Some time after I got in bed, the a/c went off because it had cooled off enough. She clearly got comfortable with this and was like “whew! That was one horrible fucking nightmare! Thank God that is over!” And then she proceeded to go to bed.
And then 2 AM rolled around. “MEEEEEOOOOOWWWWWW! MEEEEEEEEOW! MEEEEEEEEEEEEEEEEEEEEE!”
The a/c kicked back on. And she was taken back to that horrible place! Where things made noise! And “OMG! HUMAN! Are you hearing these things coming out of that closet? The whooshing? And air blowing? WHY ISN’T THAT OTHER CAT AWAKE? WHY IS NO ONE SCARED THAT WE ARE ALL GOING TO DIE? I MUST WAKE THEM NOW! MEEEEEEOOOOOOWWWWWW!”

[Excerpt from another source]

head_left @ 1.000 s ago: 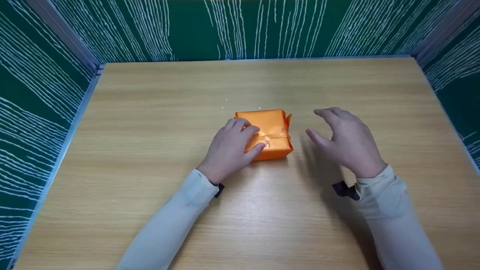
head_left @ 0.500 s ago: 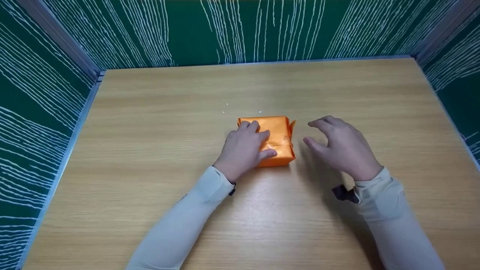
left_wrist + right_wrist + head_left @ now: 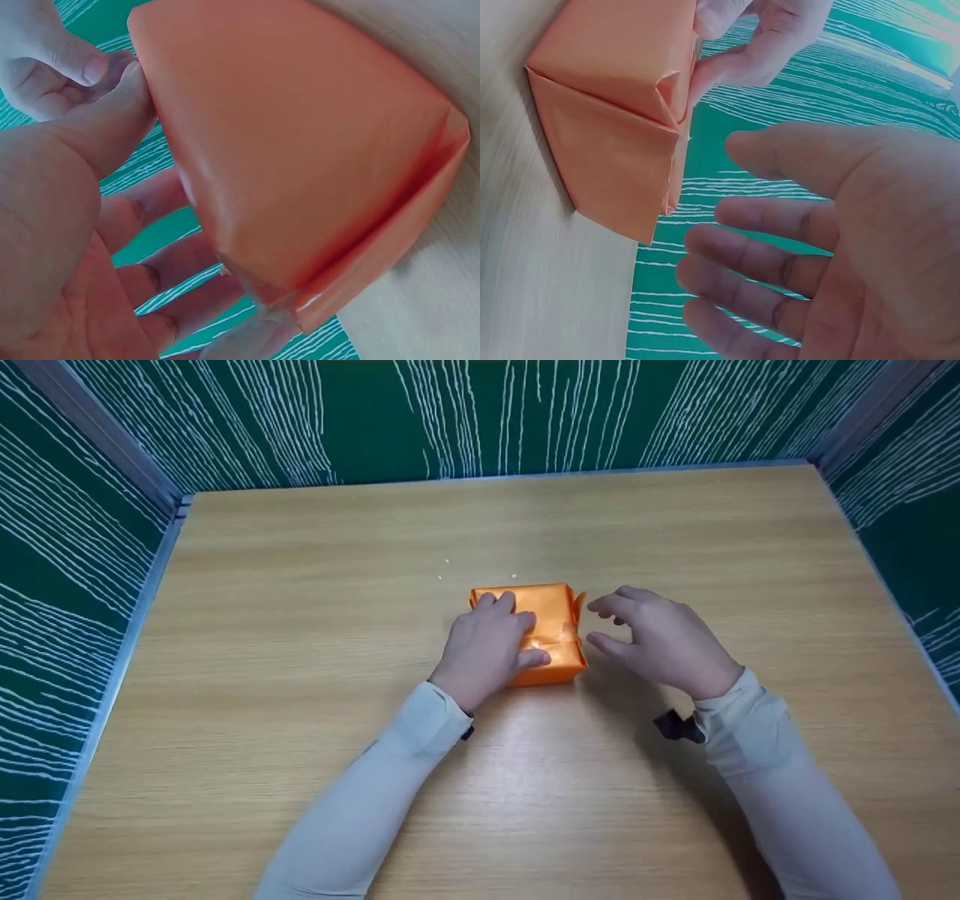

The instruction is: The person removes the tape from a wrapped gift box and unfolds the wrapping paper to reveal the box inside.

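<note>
Box: orange-wrapped box [image 3: 551,604] near the middle of the desk [image 3: 300,600], well in from the far edge and both far corners.
Left hand: the left hand [image 3: 484,649] rests on the box's left part, fingers spread on top, not clenched.
Right hand: the right hand [image 3: 660,641] is beside the box's right end, fingers loosely bent, holding nothing.
Flap: a flap [image 3: 579,607] sticks up at that end.
Step, as judged: steadying the box, right hand poised.
Next move: probably calls for light right-hand contact at the flap, the left bracing against sliding.
</note>
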A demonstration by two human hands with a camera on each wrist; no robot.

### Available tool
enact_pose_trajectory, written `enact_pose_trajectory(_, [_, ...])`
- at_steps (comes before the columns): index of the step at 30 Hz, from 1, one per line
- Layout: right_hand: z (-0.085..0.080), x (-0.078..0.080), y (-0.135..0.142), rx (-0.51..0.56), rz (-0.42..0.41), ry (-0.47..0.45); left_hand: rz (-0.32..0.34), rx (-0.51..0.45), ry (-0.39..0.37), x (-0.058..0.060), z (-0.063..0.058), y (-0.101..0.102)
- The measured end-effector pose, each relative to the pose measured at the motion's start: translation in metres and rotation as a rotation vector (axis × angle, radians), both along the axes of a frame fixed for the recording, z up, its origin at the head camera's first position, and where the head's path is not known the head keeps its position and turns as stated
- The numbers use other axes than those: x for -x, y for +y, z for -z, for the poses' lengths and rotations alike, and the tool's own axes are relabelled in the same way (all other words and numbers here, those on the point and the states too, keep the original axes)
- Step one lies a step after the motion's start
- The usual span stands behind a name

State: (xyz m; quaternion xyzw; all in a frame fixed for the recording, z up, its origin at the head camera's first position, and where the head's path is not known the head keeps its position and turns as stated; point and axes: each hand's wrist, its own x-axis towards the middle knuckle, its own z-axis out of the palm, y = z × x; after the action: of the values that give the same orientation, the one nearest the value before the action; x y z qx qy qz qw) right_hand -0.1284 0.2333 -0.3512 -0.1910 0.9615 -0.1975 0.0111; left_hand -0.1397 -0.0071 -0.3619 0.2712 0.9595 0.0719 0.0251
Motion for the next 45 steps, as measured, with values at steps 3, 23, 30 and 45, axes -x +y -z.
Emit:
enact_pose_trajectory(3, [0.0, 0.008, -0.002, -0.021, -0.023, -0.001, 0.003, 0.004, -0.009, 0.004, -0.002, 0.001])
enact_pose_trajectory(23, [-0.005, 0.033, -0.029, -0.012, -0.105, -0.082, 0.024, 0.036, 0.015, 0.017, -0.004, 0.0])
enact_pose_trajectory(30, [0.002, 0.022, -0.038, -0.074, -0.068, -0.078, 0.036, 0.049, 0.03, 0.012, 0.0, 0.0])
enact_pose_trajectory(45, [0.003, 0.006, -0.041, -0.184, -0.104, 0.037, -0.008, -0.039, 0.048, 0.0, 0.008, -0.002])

So I woke up. Because that shrill screeching? Like an infant crying. It’s impossible to sleep through it for any length of time. I got up and I called her over and I petted her and I tried to calm her down. And then I told her to fuck off because I needed my sleep and it was a fucking air conditioner for pete’s sake.
Tonight it is cooler in the house and not raining, so I don’t need it on. But the next time I have to turn it on, you best believe I’m recording that ear-piercing howl with the new voice memo function on my phone so you can all FEEL MY PAIN.
I can’t wait until the first time I have to dog-sit for my brother and introduce these stupid cats to Bella the Pug. But how could they be afraid of this pug’s mug? Seriously.